Date of Graduation
Master of Arts in English (MA)
Lissette Lopez Szwydky-Davis
Second Committee Member
Dracula, Hyde, Mobility, Monsters, social mobility
This thesis explores Late Victorian Gothic texts that are central to theories on monstrosity in terms of mobility by examining Dr. Jekyll and Mr. Hyde and Dracula. The goal of this project is to survey the ways in which two exemplary monsters, Mr. Hyde and Count Dracula, promote mobility for others and themselves as an inherent part of their monstrosity. The variety of this mobility is demonstrated by examples showing how monsters move and encourage movement in ways that are social and transformative as well as physical. Because social mobility is essential to these movements, this study also considers the societies these monsters enter and interrupt.

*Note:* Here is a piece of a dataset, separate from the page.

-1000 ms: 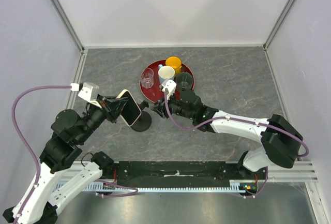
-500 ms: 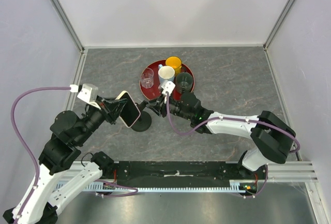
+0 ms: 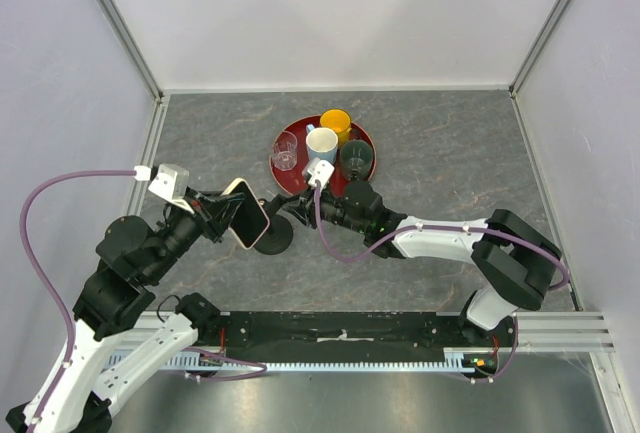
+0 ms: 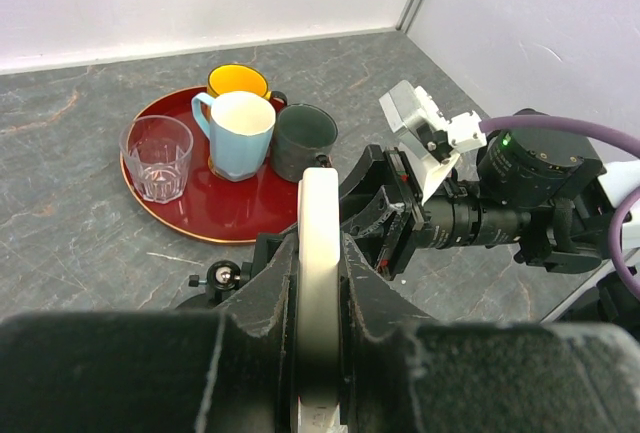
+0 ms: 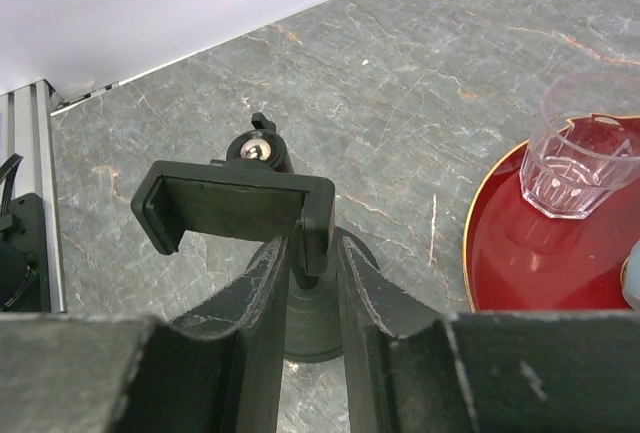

The gentleman bachelors of Dr. Jekyll and Mr. Hyde and Dracula's Crew of Light and the women they seek to protect are presented as monolithic groups that the monster joins, transforms, and spurs into movement. By identifying mobility as one of the main attributes of monstrosity, this argument seeks to not only add to the copious amount of scholarship already done on these works but also to reconcile some of them since many of the most critically controversial aspects of these texts are rooted in the monster's mobility. A study focused on movement not only adds something that is missing from the existing discussion on these seminal monsters but also provides a new framework through which to discuss constantly evolving theories of monstrosity.